The same doctrine is announced in Sellmeyer v. Welch, 47 Ark. 485. In Chollar v. Temple, 39 Ark. 238, this court acecurately defines the powers and limitations upon a married woman in binding herself for her husband's debts. The court said: “She might have bound her separate estate for its benefit or protection, or for her own peculiar benefit, or by conveyance with the required formalities, and given a remedy in rem against that. But she has no general capacity to contract, or bind herself personally for her husband's debts, whether pre-existing or contracted at the time.
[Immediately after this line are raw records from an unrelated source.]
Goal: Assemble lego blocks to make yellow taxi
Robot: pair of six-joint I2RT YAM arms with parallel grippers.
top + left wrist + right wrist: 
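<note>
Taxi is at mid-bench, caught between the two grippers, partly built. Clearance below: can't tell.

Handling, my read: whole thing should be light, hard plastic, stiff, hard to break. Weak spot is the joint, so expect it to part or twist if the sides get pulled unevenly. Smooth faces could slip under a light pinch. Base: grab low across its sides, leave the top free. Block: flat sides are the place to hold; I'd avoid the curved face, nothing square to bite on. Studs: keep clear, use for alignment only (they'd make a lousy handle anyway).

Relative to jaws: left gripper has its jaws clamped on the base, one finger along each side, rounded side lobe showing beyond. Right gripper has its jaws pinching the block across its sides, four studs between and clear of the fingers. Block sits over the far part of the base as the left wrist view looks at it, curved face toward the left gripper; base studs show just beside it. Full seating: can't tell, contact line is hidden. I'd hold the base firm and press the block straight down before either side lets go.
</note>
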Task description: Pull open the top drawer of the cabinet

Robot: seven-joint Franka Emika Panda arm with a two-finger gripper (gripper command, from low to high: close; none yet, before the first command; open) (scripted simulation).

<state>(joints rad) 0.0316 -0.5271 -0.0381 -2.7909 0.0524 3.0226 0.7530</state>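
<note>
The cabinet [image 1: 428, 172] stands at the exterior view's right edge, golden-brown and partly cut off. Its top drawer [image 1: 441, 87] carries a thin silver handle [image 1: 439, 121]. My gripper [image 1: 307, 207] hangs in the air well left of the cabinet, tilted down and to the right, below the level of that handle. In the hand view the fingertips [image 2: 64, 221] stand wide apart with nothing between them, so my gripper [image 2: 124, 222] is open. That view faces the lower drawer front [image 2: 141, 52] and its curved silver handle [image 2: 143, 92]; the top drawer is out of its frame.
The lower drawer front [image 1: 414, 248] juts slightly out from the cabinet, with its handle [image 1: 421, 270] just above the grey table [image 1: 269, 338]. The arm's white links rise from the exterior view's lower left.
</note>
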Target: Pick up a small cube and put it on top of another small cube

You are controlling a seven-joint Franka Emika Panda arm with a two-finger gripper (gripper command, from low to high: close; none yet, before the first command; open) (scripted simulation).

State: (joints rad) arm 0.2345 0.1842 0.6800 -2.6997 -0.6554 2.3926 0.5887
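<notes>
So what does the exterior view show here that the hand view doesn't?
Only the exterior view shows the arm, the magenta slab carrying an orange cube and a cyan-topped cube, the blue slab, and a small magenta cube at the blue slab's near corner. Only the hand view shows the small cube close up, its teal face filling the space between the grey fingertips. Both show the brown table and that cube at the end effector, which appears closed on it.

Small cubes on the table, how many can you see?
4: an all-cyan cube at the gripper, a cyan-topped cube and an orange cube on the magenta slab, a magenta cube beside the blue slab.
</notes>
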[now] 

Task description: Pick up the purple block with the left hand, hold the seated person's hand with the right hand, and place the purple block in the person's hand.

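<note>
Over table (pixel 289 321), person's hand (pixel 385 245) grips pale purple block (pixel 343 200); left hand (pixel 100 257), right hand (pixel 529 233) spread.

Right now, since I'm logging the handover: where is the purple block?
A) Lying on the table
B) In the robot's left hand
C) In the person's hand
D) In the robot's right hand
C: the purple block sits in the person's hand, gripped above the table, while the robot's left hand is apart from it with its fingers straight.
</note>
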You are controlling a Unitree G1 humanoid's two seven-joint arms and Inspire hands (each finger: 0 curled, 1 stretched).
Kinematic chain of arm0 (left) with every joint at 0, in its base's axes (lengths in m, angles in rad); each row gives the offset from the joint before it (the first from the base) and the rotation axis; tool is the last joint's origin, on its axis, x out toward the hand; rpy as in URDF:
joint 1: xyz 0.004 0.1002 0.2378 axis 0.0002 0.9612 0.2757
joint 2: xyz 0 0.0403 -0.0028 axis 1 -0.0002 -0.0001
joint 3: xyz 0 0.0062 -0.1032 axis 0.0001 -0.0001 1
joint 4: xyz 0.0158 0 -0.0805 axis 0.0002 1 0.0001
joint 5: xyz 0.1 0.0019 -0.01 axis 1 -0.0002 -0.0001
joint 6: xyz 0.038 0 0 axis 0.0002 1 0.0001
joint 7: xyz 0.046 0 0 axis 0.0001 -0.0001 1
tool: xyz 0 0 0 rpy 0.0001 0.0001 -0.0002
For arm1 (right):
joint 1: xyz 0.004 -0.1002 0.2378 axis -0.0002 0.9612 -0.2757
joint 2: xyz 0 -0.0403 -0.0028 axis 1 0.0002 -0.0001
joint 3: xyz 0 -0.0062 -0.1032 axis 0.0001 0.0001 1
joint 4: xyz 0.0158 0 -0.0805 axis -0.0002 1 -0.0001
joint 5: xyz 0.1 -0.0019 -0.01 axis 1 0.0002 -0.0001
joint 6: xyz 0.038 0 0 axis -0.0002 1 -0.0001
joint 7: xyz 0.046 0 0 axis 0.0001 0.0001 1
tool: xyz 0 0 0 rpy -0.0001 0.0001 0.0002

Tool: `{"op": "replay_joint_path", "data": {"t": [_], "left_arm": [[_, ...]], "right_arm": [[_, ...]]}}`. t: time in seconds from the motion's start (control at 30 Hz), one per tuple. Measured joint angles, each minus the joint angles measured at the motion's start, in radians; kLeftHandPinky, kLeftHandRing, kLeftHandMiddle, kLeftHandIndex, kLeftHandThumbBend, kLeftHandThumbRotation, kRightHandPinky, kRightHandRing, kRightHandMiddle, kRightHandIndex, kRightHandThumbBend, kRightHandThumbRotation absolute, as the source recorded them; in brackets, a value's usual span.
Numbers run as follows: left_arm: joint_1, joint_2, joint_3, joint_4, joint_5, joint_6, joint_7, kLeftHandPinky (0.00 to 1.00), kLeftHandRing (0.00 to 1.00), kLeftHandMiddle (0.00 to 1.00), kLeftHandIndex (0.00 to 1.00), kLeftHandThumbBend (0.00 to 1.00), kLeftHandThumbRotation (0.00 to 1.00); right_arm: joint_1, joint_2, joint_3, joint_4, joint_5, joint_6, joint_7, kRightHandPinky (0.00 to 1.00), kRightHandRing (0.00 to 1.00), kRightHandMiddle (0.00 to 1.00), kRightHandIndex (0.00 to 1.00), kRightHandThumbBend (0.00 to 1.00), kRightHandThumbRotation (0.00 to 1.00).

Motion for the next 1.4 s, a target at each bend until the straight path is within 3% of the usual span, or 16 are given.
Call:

The benefit to herself must be something special, and not the incidental advantages which every wife may be supposed to derive from the money or property lent or sold to the husband.” This error runs through the second, third and fifth instructions given at the instance of the plaintiff, and to emphasize the error the court refused to give the following instruction asked by the defendant: “The jury are instructed that a married woman may enter into a contract for the future payment of money, when she or those dependent upon her are to receive the benefit of the contract, notwithstanding it does not relate to any existing separate property.”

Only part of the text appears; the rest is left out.